Skip to content

ExternalSecret reconciliation silently stops with 2.0.1 #6053

@dnwlf

Description

@dnwlf

Describe the bug
After upgrading to the External Secrets Operator 2.0.1 helm chart, clusters with a large number of ESO resources silently stop reconciling ESO resources.

One cluster where we observed this issue has the following ESO resource counts:

  • ExternalSecret: ~3000
  • SecretStore: ~140
  • ClusterExternalSecrets: 2
  • ClusterSecretStores: 2

We are unable to find any errors or warnings in the ESO controller logs that would indicate issues, the .status.refreshTime for ESO resources just stops updating.

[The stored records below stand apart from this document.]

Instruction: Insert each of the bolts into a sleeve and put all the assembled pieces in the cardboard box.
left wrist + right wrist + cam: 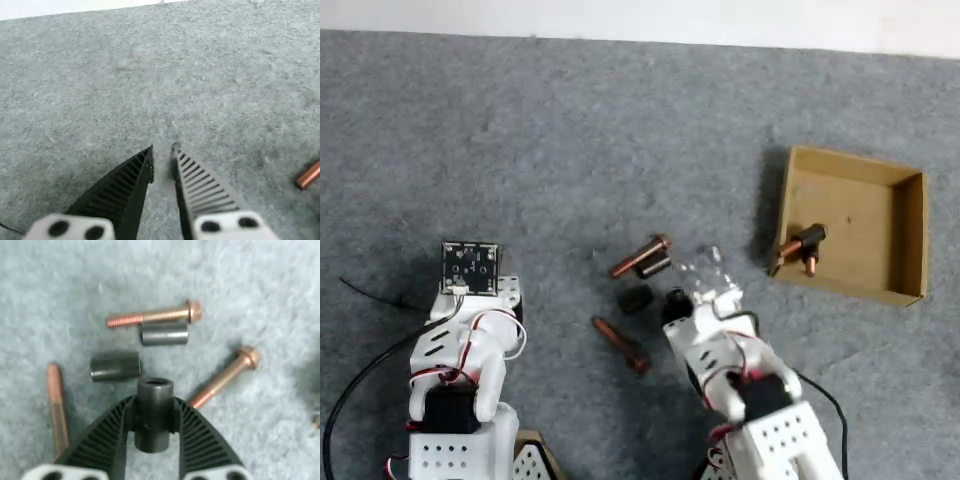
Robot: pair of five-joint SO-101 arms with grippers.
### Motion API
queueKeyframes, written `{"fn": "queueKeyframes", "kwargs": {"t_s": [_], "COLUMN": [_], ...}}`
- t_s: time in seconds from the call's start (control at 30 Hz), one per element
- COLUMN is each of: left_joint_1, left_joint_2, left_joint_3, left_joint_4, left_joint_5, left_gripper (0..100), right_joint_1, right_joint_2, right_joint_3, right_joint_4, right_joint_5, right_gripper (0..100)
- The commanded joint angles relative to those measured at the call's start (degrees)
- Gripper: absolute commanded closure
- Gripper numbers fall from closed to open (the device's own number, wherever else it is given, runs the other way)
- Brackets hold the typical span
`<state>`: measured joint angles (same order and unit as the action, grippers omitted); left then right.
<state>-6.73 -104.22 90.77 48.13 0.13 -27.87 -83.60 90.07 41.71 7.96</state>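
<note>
Dark metal, the sleeve (155, 390) looks rigid, light and slick, so it is best pinched mid-body. The right gripper (155, 409) has its jaws closed on it that way, bore upward, over the tabletop (570, 130). Its wrist view reveals that grip and a bolt (225, 376) close by. The high view adds the cardboard box (912, 235) at 2 o'clock, and at 9 o'clock the left gripper (162, 152), jaws barely parted and empty.

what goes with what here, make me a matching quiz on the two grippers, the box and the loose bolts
1 left gripper
2 right gripper
3 cardboard box
4 loose bolts

a shut on an upright sleeve
b lying on the carpet
c holds assembled pieces
d above bare carpet, holding nothing

Pairs: 1-d, 2-a, 3-c, 4-b
</note>
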Motion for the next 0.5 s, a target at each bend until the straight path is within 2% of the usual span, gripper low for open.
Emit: {"fn": "queueKeyframes", "kwargs": {"t_s": [0.0,0.13,0.3,0.37,0.47], "left_joint_1": [-0.40,4.00,17.27,20.44,20.88], "left_joint_2": [-0.22,-0.13,1.54,5.93,17.89], "left_joint_3": [-0.84,-5.14,-7.69,-8.22,-10.07], "left_joint_4": [-1.67,-5.80,-8.09,-10.46,-18.37], "left_joint_5": [-0.44,-2.46,-6.95,-7.91,-8.18], "left_gripper": [92,92,92,91,91], "right_joint_1": [0.66,1.27,6.20,7.96,9.01], "right_joint_2": [-14.11,-22.81,-21.05,-21.93,-21.85], "right_joint_3": [0.92,1.19,1.01,1.10,1.10], "right_joint_4": [6.55,14.11,14.90,15.08,14.99], "right_joint_5": [-0.53,-0.62,-0.62,-0.62,-0.70], "right_gripper": [99.5,99.5,99.5,99.5,99.5]}}
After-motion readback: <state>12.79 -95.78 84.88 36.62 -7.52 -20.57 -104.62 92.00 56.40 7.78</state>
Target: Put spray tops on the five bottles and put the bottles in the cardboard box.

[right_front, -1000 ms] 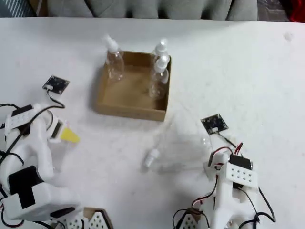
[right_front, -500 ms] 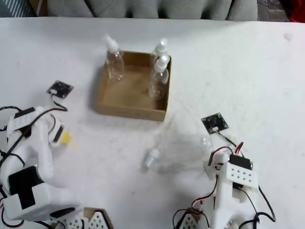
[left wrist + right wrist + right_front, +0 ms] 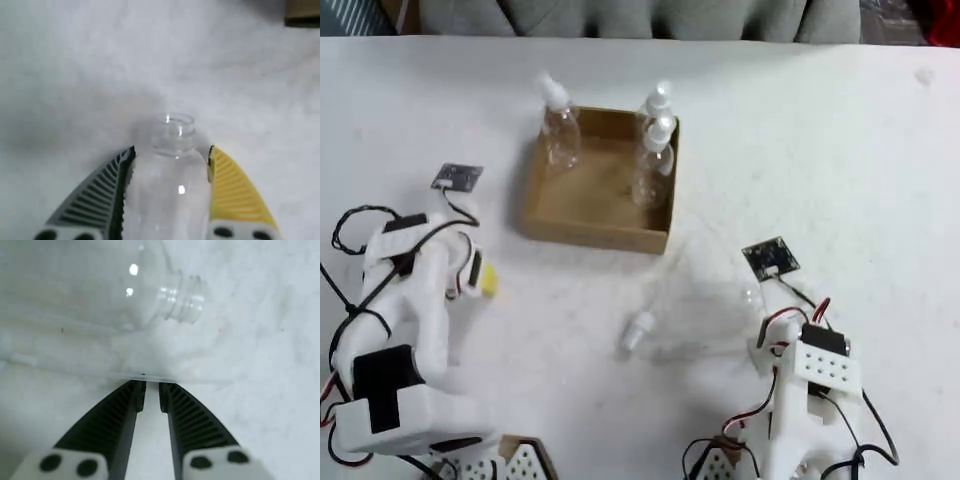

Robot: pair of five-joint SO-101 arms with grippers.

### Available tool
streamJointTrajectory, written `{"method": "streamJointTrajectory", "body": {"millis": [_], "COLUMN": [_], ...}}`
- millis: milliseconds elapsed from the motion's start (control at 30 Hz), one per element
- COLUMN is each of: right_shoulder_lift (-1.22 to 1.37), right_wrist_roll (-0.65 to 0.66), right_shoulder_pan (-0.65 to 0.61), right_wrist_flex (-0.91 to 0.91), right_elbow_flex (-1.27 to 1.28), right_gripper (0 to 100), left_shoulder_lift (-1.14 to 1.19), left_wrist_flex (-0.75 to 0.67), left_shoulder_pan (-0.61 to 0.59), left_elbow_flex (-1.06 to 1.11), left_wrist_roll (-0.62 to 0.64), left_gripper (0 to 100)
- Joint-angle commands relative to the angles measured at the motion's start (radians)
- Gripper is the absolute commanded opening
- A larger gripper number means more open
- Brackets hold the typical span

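The worry I have is a slip. The uncapped bottle (image 3: 170, 190) is clear, smooth and round, and the left end effector (image 3: 171, 150) clamps it only across the shoulders, just below the open neck. A quick swing or a push from a spray top going on could twist it out of the ribbed fingers (image 3: 235, 190), or squash its thin wall. The loose spray top (image 3: 638, 330) lies on the counter (image 3: 840, 150), well off to the side of that end effector and nearer the right one. Picking up something that small from a flat surface could easily knock it away.

The left end effector is closed partway, its grey and yellow fingers pressing both sides of the uncapped bottle, whose neck points out ahead of the tips. The right end effector (image 3: 151, 385) has its jaws almost together, with a slim gap between them. Its tips sit at the edge of a second bottle (image 3: 100, 285) lying on the counter just ahead. I can't tell whether they pinch anything. The cardboard box (image 3: 595, 232), holding three capped bottles, sits beyond both.
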Motion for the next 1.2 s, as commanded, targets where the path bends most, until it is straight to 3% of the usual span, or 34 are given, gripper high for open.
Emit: {"method": "streamJointTrajectory", "body": {"millis": [0, 200, 567, 733, 1033, 1167], "right_shoulder_lift": [-0.019, -0.010, -0.010, -0.010, -0.010, -0.010], "right_wrist_roll": [-0.031, -0.069, -0.058, -0.029, -0.012, -0.011], "right_shoulder_pan": [-0.004, -0.007, 0.001, 0.001, -0.002, -0.004], "right_wrist_flex": [-0.015, -0.030, -0.059, -0.062, -0.061, -0.061], "right_elbow_flex": [-0.008, -0.031, -0.006, -0.005, -0.005, -0.005], "right_gripper": [1.7, 1.7, 1.9, 1.9, 1.9, 1.9], "left_shoulder_lift": [-0.022, -0.025, -0.019, -0.019, -0.018, -0.018], "left_wrist_flex": [-0.021, -0.041, -0.043, -0.061, -0.063, -0.058], "left_shoulder_pan": [-0.010, -0.012, -0.004, 0.027, 0.047, 0.045], "left_elbow_flex": [-0.046, -0.046, -0.144, -0.135, -0.133, -0.133], "left_wrist_roll": [0.018, 0.031, 0.457, 0.477, 0.414, 0.400], "left_gripper": [2, 2, 2, 3, 31, 38]}}
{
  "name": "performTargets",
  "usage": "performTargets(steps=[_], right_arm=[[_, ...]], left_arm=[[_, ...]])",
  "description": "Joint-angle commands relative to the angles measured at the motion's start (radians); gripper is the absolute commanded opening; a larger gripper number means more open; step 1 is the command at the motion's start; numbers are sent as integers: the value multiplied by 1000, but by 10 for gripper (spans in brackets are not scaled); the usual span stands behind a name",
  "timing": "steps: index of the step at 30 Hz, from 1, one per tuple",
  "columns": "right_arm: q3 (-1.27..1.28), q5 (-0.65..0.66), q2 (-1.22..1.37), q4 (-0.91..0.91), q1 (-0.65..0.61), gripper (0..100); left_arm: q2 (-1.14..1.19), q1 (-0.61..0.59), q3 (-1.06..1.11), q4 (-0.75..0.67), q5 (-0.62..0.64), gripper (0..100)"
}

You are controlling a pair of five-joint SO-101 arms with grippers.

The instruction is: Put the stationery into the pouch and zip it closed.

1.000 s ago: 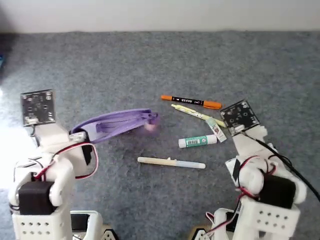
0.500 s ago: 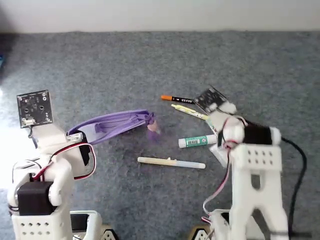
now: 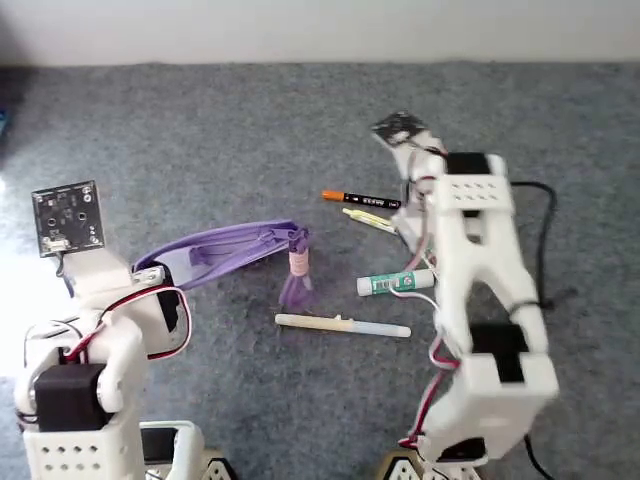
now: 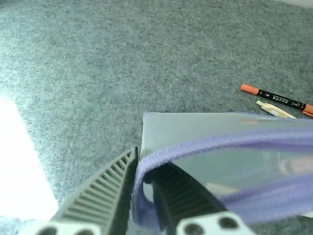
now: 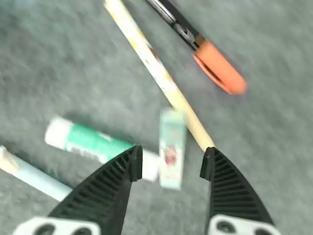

We can tell that reconciliation is not completely broken. Restarting the ESO controller Deployment in a cluster does result in at least a single reconciliation of the cluster's ESO resources (based on .status.refreshTime), but reconciliation silently stops shortly after Deployment restart.

The CPU/Memory resource utilization of the ESO controller and webhook pods was well-under the configured requests/limits in clusters where we observed this issue.

We do not see this issue in clusters that have a smaller number of ESO resources deployed.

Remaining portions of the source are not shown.